07:42Apalagi mobilisasi lewat misalnya sesuatu yang sangat pragmatis dan merusak seperti vote buying.
07:48Itu tentu akan merusak demokrasi.
07:50Makanya saya melihat bahwa negara demokrasi akan menguat.
07:54Salah satu ikhtiarnya adalah political literacy mainstreaming harus kuat.
07:59Memang resikonya pada demokrasi prosedural seperti datangnya orang ke TPS bisa jadi menurun.

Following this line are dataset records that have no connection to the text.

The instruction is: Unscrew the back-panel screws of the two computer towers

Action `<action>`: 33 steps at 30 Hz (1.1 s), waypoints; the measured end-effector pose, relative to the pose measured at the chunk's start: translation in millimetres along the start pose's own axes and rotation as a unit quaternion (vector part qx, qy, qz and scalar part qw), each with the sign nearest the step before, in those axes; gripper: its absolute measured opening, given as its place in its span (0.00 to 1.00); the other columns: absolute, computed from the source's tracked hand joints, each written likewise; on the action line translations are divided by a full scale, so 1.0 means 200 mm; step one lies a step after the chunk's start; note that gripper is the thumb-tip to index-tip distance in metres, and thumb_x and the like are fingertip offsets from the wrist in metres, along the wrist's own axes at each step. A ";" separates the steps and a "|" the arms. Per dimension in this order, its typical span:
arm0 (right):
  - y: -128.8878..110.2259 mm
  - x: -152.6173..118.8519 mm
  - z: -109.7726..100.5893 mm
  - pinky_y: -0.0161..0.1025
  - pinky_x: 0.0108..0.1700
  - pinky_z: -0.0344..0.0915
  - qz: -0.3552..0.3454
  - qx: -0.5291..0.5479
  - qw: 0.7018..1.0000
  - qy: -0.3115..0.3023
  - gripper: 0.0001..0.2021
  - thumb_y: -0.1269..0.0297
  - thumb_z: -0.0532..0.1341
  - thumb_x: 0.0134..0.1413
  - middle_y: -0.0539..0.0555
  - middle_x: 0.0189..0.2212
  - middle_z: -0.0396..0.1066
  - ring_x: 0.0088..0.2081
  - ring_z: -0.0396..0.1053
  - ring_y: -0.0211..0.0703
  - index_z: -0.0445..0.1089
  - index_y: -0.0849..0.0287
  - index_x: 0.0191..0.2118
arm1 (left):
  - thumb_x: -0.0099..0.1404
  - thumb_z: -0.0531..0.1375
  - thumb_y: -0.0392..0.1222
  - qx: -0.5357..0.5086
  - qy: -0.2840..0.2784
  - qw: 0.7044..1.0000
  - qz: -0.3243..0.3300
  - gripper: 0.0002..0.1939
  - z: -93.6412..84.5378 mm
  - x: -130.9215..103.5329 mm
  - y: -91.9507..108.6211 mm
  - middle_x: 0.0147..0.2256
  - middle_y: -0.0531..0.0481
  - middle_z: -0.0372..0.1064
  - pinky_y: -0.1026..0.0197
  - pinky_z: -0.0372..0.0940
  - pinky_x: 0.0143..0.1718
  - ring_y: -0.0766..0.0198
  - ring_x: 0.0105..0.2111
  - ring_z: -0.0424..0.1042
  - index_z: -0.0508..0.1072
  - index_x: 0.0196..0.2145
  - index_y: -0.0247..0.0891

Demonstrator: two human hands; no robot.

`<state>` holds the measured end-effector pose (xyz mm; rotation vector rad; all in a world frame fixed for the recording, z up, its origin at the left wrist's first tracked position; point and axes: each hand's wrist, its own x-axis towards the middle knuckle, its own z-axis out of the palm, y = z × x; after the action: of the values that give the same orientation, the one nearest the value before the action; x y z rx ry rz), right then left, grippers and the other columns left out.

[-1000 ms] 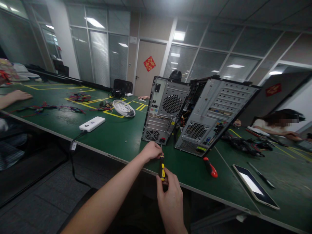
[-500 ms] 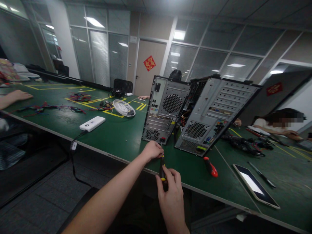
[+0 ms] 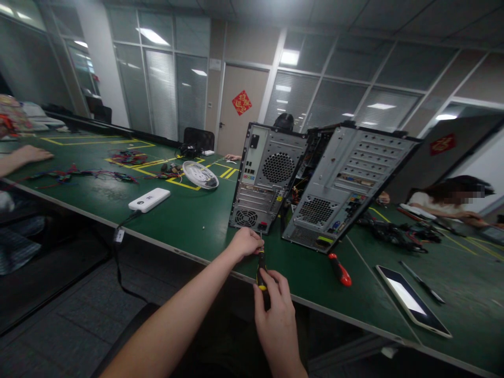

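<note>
My right hand point(image 3: 277, 304) has its fingers closed round the black-and-yellow handle of a screwdriver point(image 3: 261, 270). The shaft points away from me, toward the bottom rear edge of a computer tower point(image 3: 255, 191), just under its red switch. Closed at the front of the screwdriver, my left hand point(image 3: 248, 243) pinches around the shaft; its fingertips are partly hidden. Whether the tip sits in a screw is too small to tell. A second computer tower point(image 3: 331, 189) stands tilted to the right of the first, its rear panel toward me.
A red-and-black screwdriver point(image 3: 340, 270) lies right of the towers, near a phone point(image 3: 413, 299) and a pen point(image 3: 423, 282). Left are a white power bank point(image 3: 149, 200) with a cable, loose wires point(image 3: 79, 174) and a white oval tray point(image 3: 200, 175). Other people sit at the table.
My right hand and the screwdriver handle have shifted very slightly, the fingers turning a little on the handle. My left hand and both towers stay in place.
</note>
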<state>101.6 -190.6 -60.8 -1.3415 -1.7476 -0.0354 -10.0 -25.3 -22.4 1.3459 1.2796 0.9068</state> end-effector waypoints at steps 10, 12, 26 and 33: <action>0.01 0.00 0.01 0.46 0.51 0.77 0.023 0.035 0.999 0.021 0.14 0.62 0.60 0.72 0.62 0.50 0.76 0.48 0.79 0.51 0.75 0.57 0.57 | 0.61 0.62 0.30 -0.062 -0.016 0.998 -0.002 0.10 0.00 -0.01 0.00 0.22 0.50 0.75 0.64 0.69 0.29 0.68 0.21 0.71 0.76 0.22 0.35; 0.01 0.01 0.01 0.47 0.52 0.77 0.022 0.035 0.999 0.023 0.14 0.62 0.60 0.72 0.62 0.50 0.76 0.49 0.79 0.52 0.75 0.58 0.57 | 0.60 0.62 0.28 -0.071 -0.021 0.997 -0.012 0.10 0.00 -0.01 0.00 0.21 0.51 0.75 0.65 0.69 0.29 0.68 0.21 0.72 0.75 0.22 0.35; 0.02 0.04 -0.01 0.45 0.52 0.78 -0.029 0.015 0.999 -0.031 0.17 0.68 0.58 0.71 0.64 0.55 0.72 0.52 0.78 0.52 0.76 0.56 0.60 | 0.66 0.64 0.37 -0.071 0.075 0.995 0.016 0.05 -0.06 -0.05 0.02 0.24 0.53 0.74 0.64 0.68 0.29 0.66 0.23 0.74 0.73 0.32 0.37; 0.03 0.06 -0.04 0.44 0.47 0.78 -0.030 0.026 0.998 -0.038 0.16 0.67 0.57 0.73 0.64 0.55 0.69 0.41 0.77 0.44 0.79 0.57 0.56 | 0.73 0.56 0.48 -0.049 0.386 0.897 0.208 0.10 -0.36 0.07 0.06 0.38 0.47 0.75 0.56 0.68 0.49 0.57 0.41 0.75 0.70 0.39 0.40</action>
<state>111.6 -184.1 -51.4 -1.2668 -1.8410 0.0271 -74.1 2.5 1.2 1.2331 1.5062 1.9168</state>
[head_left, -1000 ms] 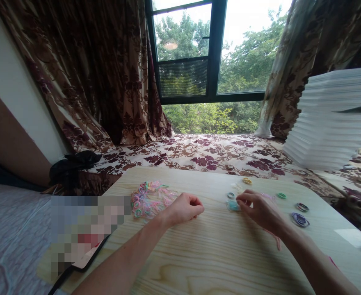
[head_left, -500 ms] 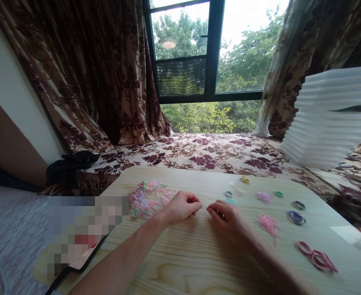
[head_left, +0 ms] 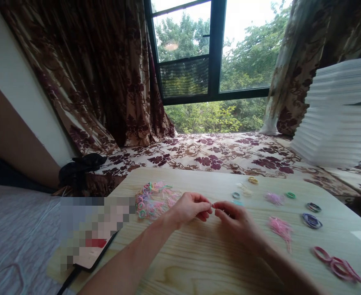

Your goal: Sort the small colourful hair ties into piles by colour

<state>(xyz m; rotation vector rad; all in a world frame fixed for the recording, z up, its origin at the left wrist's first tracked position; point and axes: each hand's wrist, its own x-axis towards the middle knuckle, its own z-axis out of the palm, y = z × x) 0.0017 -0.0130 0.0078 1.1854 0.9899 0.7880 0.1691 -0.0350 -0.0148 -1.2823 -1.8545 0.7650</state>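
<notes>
Over the middle of the wooden table [head_left: 180, 262], my left hand [head_left: 194, 208] is closed in a pinch. Its fingertips meet those of my right hand [head_left: 234, 215], also pinched. Something tiny and reddish shows between them, too small to name. Beyond my left wrist lies a mixed pile of coloured bands [head_left: 152, 200]. To the right of my right hand are a pink bunch of bands [head_left: 280, 229], a lilac bunch [head_left: 274, 198], a green band [head_left: 290, 195], purple bands [head_left: 311, 221] and larger pink-red bands [head_left: 337, 264].
A blurred-out flat object with a black edge [head_left: 102, 250] lies at the table's left. Yellow bands [head_left: 253, 180] and a grey-green band [head_left: 236, 195] sit near the far edge. Behind are a flowered cloth [head_left: 211, 157], a window and a white pleated object [head_left: 337, 119].
My two hands have come together, fingertips now meeting where a gap was. The view has shifted slightly, moving the table's objects rightward at the right side.
</notes>
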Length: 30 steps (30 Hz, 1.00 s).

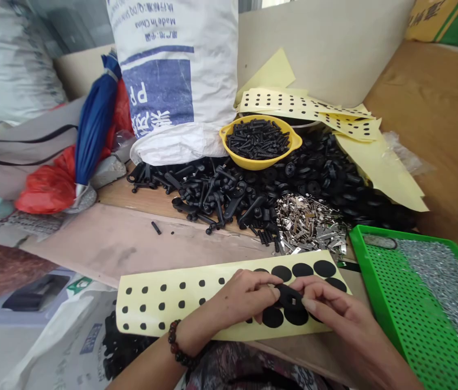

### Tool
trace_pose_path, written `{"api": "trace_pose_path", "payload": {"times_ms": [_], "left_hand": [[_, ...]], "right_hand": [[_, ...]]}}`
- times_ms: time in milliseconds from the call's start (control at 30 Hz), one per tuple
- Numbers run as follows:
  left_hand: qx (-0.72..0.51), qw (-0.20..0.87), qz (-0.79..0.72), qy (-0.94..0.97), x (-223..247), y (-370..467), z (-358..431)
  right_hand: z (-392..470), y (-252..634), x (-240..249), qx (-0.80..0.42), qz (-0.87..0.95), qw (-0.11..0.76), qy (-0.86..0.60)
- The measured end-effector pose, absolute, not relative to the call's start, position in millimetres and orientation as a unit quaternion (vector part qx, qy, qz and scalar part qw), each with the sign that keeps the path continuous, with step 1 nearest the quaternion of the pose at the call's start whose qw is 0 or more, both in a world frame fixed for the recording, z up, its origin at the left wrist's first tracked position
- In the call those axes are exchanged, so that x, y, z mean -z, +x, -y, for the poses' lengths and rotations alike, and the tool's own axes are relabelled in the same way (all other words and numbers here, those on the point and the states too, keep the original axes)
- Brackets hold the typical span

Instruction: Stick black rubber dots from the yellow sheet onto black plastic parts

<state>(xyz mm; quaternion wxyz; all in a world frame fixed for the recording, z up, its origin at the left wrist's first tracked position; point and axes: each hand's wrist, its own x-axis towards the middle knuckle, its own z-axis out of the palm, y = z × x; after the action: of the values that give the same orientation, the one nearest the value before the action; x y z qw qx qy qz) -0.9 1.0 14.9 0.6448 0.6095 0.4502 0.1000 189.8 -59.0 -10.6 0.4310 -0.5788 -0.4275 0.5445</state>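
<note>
Between my two hands is a black round disc with a small pale slot in its face. My left hand, with a beaded bracelet at the wrist, pinches the disc's left edge. The fingertips of my right hand close on its right edge. Under both hands lies a pale yellow backing sheet. Large black round stickers cover the sheet's right end, while small black dots and bare yellow spaces fill its left. The disc's underside is hidden.
Beyond the sheet lie metal clips, black plastic arms, black round parts and a yellow bowl of black screw-like pieces. A green tray of small metal bits stands right. A white sack and blue umbrella are behind.
</note>
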Motion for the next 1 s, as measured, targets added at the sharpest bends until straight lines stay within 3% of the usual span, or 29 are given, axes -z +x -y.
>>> {"api": "trace_pose_path", "payload": {"times_ms": [1000], "left_hand": [[-0.107, 0.654, -0.447, 0.601, -17.7, -2.9, 0.0]], "right_hand": [[52.9, 192.1, 22.4, -0.512, 0.489, 0.410, -0.575]]}}
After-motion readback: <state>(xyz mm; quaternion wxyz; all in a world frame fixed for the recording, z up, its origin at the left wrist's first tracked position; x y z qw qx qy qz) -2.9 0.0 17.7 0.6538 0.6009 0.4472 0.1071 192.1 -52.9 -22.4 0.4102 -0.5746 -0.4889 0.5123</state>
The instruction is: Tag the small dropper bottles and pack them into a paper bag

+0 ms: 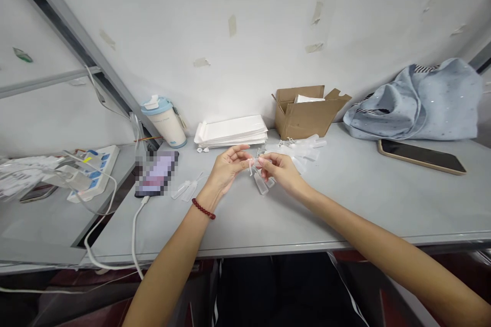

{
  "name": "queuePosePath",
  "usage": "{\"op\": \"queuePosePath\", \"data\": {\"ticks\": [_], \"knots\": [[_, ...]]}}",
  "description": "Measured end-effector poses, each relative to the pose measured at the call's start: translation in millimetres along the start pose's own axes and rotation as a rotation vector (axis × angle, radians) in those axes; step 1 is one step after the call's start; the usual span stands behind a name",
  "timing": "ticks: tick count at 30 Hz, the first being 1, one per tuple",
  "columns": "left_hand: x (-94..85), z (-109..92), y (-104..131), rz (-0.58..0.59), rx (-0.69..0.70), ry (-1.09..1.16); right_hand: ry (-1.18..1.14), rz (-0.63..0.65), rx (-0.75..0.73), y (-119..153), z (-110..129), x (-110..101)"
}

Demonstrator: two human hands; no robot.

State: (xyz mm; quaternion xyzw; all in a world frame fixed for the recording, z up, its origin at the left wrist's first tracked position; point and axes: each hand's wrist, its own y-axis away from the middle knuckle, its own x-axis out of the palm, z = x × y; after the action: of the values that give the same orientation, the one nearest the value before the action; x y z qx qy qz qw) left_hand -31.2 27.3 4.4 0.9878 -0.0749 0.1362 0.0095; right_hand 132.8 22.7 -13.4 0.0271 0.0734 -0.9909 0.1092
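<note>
My left hand [229, 167], with a dark red bead bracelet [203, 209] at its wrist, pinches a small whitish translucent plastic piece [251, 164] between thumb and forefinger. Close beside it, my right hand [283, 169] is closed on the same piece or one joined to it; its fingertips partly hide the join. Below the fingers sits a clear tube-shaped piece [261, 184] with a thin loop. More translucent tubes [303, 150] are heaped behind my right hand. A few similar tubes [186, 190] lie left of my left hand.
A stack of white envelopes [232, 132], a cardboard box [307, 118] and a lidded cup [165, 122] stand along the wall. Phones lie at left [158, 173] and right [420, 156]. A blue bag [418, 102] rests behind. White cables [135, 235] cross the left edge near a power strip [95, 173].
</note>
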Motion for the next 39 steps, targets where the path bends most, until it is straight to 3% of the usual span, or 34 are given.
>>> {"op": "queuePosePath", "data": {"ticks": [12, 24, 31, 39], "knots": [[-0.5, 1, 2, 0.082, -0.013, -0.247, 0.015, -0.081, -0.077, -2, -1, -2], [3.8, 9, 6, 0.079, 0.294, -0.495, 0.027, -0.011, -0.052, -5, 5, -9], [6.4, 2, 7, 0.085, 0.275, -0.529, 0.027, 0.001, -0.059, -6, 5, -7], [7.0, -1, 8, 0.107, 0.2, -0.48, 0.13, -0.054, -0.181, -1, 8, -7]]}}
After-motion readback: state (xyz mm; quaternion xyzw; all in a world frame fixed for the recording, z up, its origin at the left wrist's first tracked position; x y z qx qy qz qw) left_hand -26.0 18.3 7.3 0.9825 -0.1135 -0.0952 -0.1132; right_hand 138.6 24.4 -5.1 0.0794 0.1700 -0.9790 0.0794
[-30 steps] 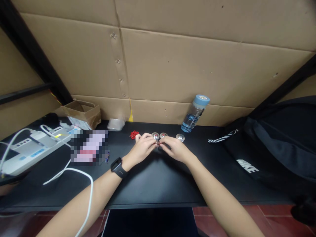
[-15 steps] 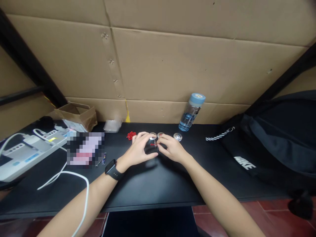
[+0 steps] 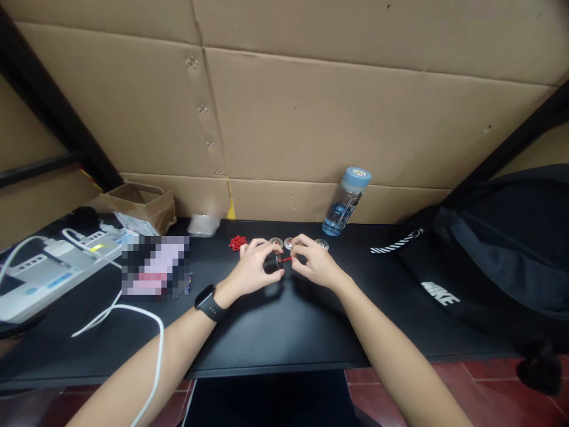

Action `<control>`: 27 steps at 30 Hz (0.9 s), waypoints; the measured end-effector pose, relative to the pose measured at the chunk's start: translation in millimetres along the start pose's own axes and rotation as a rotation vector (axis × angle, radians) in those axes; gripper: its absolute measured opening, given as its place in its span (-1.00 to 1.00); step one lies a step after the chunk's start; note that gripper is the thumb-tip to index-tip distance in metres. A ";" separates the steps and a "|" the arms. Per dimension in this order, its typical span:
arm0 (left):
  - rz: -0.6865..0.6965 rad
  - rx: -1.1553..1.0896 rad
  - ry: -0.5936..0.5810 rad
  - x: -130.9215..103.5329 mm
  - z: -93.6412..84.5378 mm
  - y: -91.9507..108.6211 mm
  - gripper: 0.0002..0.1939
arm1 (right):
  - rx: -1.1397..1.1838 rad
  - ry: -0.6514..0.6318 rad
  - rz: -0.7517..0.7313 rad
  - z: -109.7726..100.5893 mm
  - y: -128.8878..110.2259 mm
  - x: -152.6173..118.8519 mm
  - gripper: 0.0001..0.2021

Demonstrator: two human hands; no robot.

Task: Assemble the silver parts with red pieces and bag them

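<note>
Red piece (image 3: pixel 287 258) now shows right of the metal disc (image 3: pixel 279 261); half a second ago red showed left of it. Disc sits between both hands, nearly edge-on, face hard to read, rim between thumb and fingers of left hand (image 3: pixel 255 265). Right hand (image 3: pixel 315 261) pinches the piece, its end hidden by fingertips. Behind, three other discs (image 3: pixel 323 242), partly covered. Red heap (image 3: pixel 237 242) left, pieces indistinct.
</note>
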State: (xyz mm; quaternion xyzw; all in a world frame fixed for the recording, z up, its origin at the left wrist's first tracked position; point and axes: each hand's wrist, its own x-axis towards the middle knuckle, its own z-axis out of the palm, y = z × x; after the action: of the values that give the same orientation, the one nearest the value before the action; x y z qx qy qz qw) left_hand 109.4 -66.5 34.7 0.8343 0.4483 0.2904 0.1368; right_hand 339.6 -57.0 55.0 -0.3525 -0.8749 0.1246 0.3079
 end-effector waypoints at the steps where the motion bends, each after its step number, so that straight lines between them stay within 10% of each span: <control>1: 0.004 0.003 -0.014 -0.5 0.1 0.3 -0.57 | 0.011 -0.004 -0.004 -0.7 0.2 -0.4 -0.91; 27: 0.228 0.078 -0.213 -8.7 10.8 4.0 -0.56 | -0.040 -0.038 0.044 -9.2 12.2 -5.9 -0.93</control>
State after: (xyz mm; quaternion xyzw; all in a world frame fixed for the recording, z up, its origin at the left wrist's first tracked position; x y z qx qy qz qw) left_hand 114.8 -75.6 24.9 0.9104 0.3447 0.1964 0.1171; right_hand 355.3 -52.4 54.2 -0.3753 -0.8749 0.1206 0.2813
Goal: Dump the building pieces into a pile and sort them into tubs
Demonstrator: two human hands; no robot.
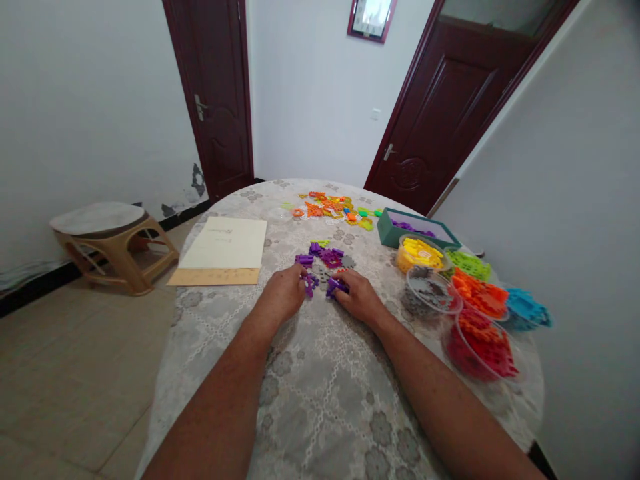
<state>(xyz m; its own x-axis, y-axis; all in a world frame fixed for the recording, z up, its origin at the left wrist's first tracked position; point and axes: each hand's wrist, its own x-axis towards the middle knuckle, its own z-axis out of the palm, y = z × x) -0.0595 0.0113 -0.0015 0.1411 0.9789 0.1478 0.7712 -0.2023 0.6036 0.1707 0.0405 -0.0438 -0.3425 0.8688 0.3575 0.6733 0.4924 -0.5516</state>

08:05Karena di rata-rata negara yang maju, itu belum tentu partisipasi konvensional datang ke TPS itu lebih dari 60 persen.
08:12Tapi kritisisme, kemudian juga keberanian orang untuk berdaya seperti memberikan petisi.
08:18Dan ada perlindungan petisi itu juga diakui secara regulasi.
08:22Sekarang kan kita melakukan petisi misalnya, berapa juta orang terlibat, itu tidak mengikat apapun.
08:27Karena tidak ada undang-undang yang memayunginya.
08:29Moral tapi kan?
08:30Nah hanya moral.
08:31Makanya ke depan mungkin perlu dipikirkan juga bahwa petisi itu bisa mengikat.
08:37Juga bisa misalnya ada keterwakilan publik untuk memveto kebijakan-kebijakan publik yang memang tidak relevan dengan sense of public tadi.
08:47Makanya Mas Bud menurut saya salah satu kelemahan secara institusional di partai politik adalah kaderisasi, pendidikan politik, dan payung hukum yang kerap kali menjadi mainan temporer.
08:58Jadi ini aturan misalnya undang-undang pemilu dan segala macam sistemnya, itu selalu ada ruang bolong untuk menyisakan menjadi political game di lingkaran elit.
09:10Sementara kemudian publik tetap ada persoalan-persoalan regulernya yang setiap lima tahun berulang terus seperti berada di Pita Mobius.
09:17Tidak ada penyelesaian dari setiap akhir perjalanan pemilu elektoral di lima tahunan tadi.
09:23Oke, baik Kang Gunggun, Mas Adi, dan Mbak U, Pak Hanta.